╭─ Information shown

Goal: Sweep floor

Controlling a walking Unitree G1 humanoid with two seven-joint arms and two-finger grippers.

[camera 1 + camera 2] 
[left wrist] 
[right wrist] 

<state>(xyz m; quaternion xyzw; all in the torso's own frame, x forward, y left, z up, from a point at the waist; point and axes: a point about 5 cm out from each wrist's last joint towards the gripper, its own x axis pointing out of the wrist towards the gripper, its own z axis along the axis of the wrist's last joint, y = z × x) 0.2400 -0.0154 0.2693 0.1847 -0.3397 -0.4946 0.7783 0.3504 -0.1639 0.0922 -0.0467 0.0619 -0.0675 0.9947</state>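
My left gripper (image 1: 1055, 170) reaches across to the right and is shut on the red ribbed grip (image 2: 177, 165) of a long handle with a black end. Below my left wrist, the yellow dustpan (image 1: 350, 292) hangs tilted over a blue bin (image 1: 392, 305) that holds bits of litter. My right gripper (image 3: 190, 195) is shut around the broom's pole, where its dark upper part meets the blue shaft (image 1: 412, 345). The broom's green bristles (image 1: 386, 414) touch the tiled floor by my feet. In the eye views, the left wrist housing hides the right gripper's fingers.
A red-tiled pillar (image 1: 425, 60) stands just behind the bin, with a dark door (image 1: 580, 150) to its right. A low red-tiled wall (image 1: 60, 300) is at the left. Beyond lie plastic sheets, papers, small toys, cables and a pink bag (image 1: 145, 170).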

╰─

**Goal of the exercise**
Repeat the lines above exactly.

**Response to the task**
Goal: Sweep floor

Controlling a walking Unitree G1 humanoid with two seven-joint arms and two-finger grippers.

[camera 1 + camera 2] 
[left wrist] 
[right wrist] 

<state>(xyz m; quaternion xyzw; all in the torso's own frame, x forward, y left, z up, from a point at the waist; point and axes: a point about 5 cm out from each wrist's last joint towards the gripper, its own x axis pointing out of the wrist towards the gripper, its own z axis along the axis of the wrist's last joint, y = z × x) 0.2400 -0.0154 0.2693 0.1847 -0.3397 -0.4946 0.7783 0.3504 -0.1639 0.0922 -0.0467 0.0619 -0.0675 0.9947</state>
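My left gripper (image 1: 1055, 170) reaches across to the right and is shut on the red ribbed grip (image 2: 177, 165) of a long handle with a black end. Below my left wrist, the yellow dustpan (image 1: 350, 292) hangs tilted over a blue bin (image 1: 392, 305) that holds bits of litter. My right gripper (image 3: 190, 195) is shut around the broom's pole, where its dark upper part meets the blue shaft (image 1: 412, 345). The broom's green bristles (image 1: 386, 414) touch the tiled floor by my feet. In the eye views, the left wrist housing hides the right gripper's fingers.
A red-tiled pillar (image 1: 425, 60) stands just behind the bin, with a dark door (image 1: 580, 150) to its right. A low red-tiled wall (image 1: 60, 300) is at the left. Beyond lie plastic sheets, papers, small toys, cables and a pink bag (image 1: 145, 170).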

The exercise requires no further work.